Would you please transcribe exactly the lines from the one containing "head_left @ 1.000" through the end of the material below, and only those?

**** PROVIDED MATERIAL ****

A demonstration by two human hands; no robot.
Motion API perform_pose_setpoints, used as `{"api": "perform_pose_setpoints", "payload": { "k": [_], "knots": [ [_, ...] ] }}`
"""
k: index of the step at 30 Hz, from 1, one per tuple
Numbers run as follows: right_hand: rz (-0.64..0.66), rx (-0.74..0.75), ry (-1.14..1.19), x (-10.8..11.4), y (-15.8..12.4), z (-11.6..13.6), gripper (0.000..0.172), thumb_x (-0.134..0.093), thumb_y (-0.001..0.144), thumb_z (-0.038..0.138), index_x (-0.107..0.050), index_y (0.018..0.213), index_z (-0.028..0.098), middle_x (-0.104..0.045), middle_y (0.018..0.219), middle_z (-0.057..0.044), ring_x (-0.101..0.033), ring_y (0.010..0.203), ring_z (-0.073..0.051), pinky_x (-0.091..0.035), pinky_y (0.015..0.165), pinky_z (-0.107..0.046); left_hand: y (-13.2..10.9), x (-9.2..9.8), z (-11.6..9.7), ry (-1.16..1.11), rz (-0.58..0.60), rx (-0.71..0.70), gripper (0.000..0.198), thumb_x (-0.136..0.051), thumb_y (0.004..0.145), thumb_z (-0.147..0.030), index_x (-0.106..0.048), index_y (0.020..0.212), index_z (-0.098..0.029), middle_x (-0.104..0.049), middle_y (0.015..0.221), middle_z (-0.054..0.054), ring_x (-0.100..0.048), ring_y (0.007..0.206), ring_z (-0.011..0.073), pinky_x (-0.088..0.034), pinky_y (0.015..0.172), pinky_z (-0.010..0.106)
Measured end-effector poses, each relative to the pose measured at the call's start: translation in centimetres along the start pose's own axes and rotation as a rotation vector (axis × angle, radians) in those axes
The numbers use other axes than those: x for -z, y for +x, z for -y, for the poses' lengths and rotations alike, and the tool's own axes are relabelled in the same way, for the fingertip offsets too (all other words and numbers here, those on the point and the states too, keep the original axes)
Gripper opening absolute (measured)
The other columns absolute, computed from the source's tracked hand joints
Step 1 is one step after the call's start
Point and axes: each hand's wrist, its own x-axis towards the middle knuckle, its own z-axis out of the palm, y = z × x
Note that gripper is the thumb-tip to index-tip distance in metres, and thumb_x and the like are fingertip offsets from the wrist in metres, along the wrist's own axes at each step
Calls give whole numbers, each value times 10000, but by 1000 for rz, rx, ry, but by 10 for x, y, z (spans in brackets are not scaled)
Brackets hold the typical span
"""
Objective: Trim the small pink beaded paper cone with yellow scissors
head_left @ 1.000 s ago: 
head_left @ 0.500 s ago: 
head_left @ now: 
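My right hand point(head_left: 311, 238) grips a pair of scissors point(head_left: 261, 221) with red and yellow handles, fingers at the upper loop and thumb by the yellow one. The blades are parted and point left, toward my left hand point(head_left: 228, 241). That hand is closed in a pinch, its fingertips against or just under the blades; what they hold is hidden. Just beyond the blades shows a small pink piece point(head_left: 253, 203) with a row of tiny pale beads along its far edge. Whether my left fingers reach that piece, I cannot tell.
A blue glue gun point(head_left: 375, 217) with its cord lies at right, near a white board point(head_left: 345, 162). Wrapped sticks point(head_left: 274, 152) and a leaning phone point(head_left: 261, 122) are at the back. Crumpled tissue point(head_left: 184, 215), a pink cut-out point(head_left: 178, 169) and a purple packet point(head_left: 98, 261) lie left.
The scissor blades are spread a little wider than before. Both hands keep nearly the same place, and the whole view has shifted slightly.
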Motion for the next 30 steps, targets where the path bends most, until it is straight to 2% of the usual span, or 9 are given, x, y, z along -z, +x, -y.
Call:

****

TASK OUTPUT:
head_left @ 1.000 s ago: 
head_left @ 0.500 s ago: 
head_left @ now: 
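My right hand point(head_left: 311, 238) grips a pair of scissors point(head_left: 261, 221) with red and yellow handles, fingers at the upper loop and thumb by the yellow one. The blades are parted and point left, toward my left hand point(head_left: 228, 241). That hand is closed in a pinch, its fingertips against or just under the blades; what they hold is hidden. Just beyond the blades shows a small pink piece point(head_left: 253, 203) with a row of tiny pale beads along its far edge. Whether my left fingers reach that piece, I cannot tell.
A blue glue gun point(head_left: 375, 217) with its cord lies at right, near a white board point(head_left: 345, 162). Wrapped sticks point(head_left: 274, 152) and a leaning phone point(head_left: 261, 122) are at the back. Crumpled tissue point(head_left: 184, 215), a pink cut-out point(head_left: 178, 169) and a purple packet point(head_left: 98, 261) lie left.
The scissor blades are spread a little wider than before. Both hands keep nearly the same place, and the whole view has shifted slightly.
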Motion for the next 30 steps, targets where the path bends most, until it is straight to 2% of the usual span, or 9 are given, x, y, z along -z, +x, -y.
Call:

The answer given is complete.